Restate the opening lines of the material below word for word, stopping after the line that contains "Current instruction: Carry".

### [EXTRACTED INFORMATION]
== Segment start ==

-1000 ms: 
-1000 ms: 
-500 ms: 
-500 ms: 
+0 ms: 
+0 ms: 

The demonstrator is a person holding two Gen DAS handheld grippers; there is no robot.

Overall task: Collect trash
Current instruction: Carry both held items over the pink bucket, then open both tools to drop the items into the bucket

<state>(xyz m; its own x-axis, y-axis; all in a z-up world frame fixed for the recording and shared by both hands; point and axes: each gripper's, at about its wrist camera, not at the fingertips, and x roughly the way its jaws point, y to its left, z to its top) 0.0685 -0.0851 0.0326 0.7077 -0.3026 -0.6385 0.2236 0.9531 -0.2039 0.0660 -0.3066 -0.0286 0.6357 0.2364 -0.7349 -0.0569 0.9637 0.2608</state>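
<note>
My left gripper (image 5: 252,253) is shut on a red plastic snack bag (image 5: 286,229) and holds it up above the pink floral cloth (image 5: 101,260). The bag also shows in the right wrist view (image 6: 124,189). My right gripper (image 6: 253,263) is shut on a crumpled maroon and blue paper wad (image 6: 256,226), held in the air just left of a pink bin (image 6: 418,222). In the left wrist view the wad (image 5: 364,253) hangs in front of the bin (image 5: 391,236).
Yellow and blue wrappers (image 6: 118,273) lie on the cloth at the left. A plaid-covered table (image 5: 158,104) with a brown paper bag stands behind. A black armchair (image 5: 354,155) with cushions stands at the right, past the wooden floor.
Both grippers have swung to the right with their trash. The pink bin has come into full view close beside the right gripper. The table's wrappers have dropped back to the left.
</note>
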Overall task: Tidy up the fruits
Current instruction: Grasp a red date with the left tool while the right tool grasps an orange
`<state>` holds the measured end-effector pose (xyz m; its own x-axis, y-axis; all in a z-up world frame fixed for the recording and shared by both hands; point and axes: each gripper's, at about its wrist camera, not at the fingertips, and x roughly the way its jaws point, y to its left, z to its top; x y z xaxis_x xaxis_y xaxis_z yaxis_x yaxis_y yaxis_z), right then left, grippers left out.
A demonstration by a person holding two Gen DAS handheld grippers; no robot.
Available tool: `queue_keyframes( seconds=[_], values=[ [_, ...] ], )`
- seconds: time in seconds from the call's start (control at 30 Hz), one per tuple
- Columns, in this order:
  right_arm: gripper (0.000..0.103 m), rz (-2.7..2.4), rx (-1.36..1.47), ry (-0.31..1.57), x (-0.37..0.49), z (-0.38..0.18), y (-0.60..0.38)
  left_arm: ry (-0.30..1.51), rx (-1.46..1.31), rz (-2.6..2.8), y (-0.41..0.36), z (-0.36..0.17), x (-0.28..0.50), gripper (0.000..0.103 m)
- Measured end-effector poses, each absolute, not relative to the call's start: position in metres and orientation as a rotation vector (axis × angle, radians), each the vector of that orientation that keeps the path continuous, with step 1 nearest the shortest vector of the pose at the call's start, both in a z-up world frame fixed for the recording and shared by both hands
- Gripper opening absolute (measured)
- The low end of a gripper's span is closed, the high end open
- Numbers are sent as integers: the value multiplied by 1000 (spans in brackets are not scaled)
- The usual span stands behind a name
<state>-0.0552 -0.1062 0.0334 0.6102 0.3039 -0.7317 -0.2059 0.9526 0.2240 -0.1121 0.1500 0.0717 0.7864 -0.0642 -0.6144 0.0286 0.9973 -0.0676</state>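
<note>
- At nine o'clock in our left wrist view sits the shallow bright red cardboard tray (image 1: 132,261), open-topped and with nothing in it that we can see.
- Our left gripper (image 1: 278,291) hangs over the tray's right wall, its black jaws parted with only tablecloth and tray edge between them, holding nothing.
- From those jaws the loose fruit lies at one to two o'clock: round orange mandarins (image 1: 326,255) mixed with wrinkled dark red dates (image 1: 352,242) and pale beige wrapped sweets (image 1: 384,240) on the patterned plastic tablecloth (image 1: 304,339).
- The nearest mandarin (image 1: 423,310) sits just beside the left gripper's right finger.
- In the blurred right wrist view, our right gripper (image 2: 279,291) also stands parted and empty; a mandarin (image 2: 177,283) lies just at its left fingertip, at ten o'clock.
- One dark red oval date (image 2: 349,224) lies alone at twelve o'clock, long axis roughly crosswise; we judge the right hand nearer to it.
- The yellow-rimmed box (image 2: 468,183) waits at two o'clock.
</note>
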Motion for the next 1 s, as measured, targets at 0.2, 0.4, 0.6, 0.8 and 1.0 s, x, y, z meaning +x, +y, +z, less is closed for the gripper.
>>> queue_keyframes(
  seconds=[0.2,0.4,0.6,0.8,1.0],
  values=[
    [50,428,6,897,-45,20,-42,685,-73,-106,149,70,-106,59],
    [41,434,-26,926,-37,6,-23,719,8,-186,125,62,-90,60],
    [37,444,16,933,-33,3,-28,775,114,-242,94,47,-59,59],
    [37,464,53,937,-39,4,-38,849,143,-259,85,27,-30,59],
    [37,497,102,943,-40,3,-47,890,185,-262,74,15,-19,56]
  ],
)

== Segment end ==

### [YOUR RESPONSE]
-1000 ms: 
-1000 ms: 
-500 ms: 
-500 ms: 
+0 ms: 
+0 ms: 

The demonstrator is a person holding two Gen DAS handheld grippers; there is no robot.

Overall task: Collect trash
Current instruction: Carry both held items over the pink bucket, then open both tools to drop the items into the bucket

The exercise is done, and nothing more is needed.